→ **What to do**
Aside from the pictures, copy the listing exactly.

→ **Information provided**
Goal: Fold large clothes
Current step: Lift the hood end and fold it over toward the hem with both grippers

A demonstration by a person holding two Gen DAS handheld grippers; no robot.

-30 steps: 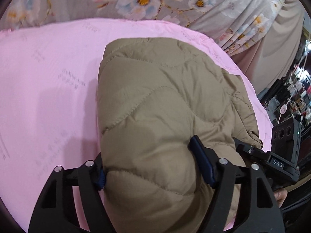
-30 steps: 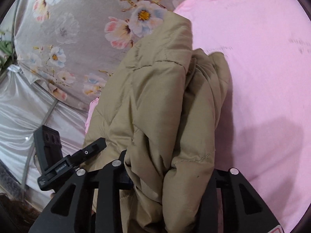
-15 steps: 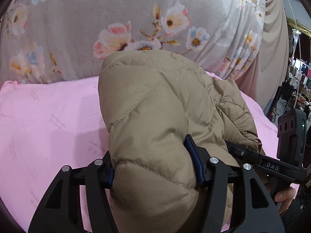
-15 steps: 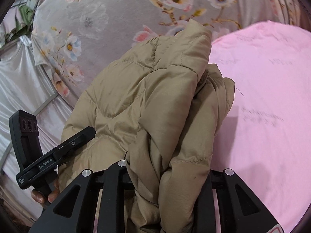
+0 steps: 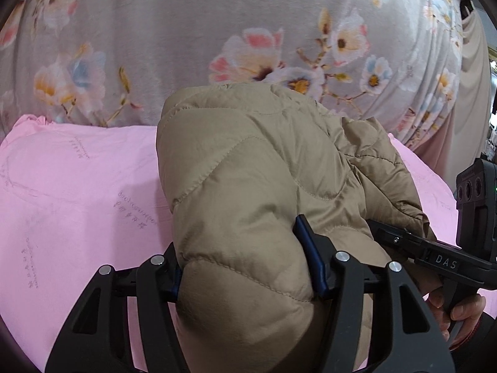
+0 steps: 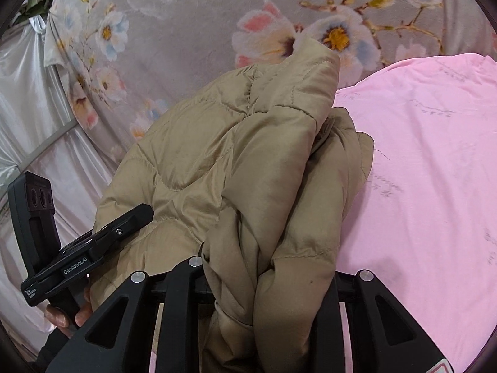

→ **Your response**
Goal: Fold large clothes
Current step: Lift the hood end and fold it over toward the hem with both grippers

A demonstration by a person holding two Gen DAS handheld grippers; no robot.

-30 steps: 
-30 steps: 
-15 steps: 
-15 steps: 
+0 steps: 
+0 steps: 

This concludes the response to the exercise.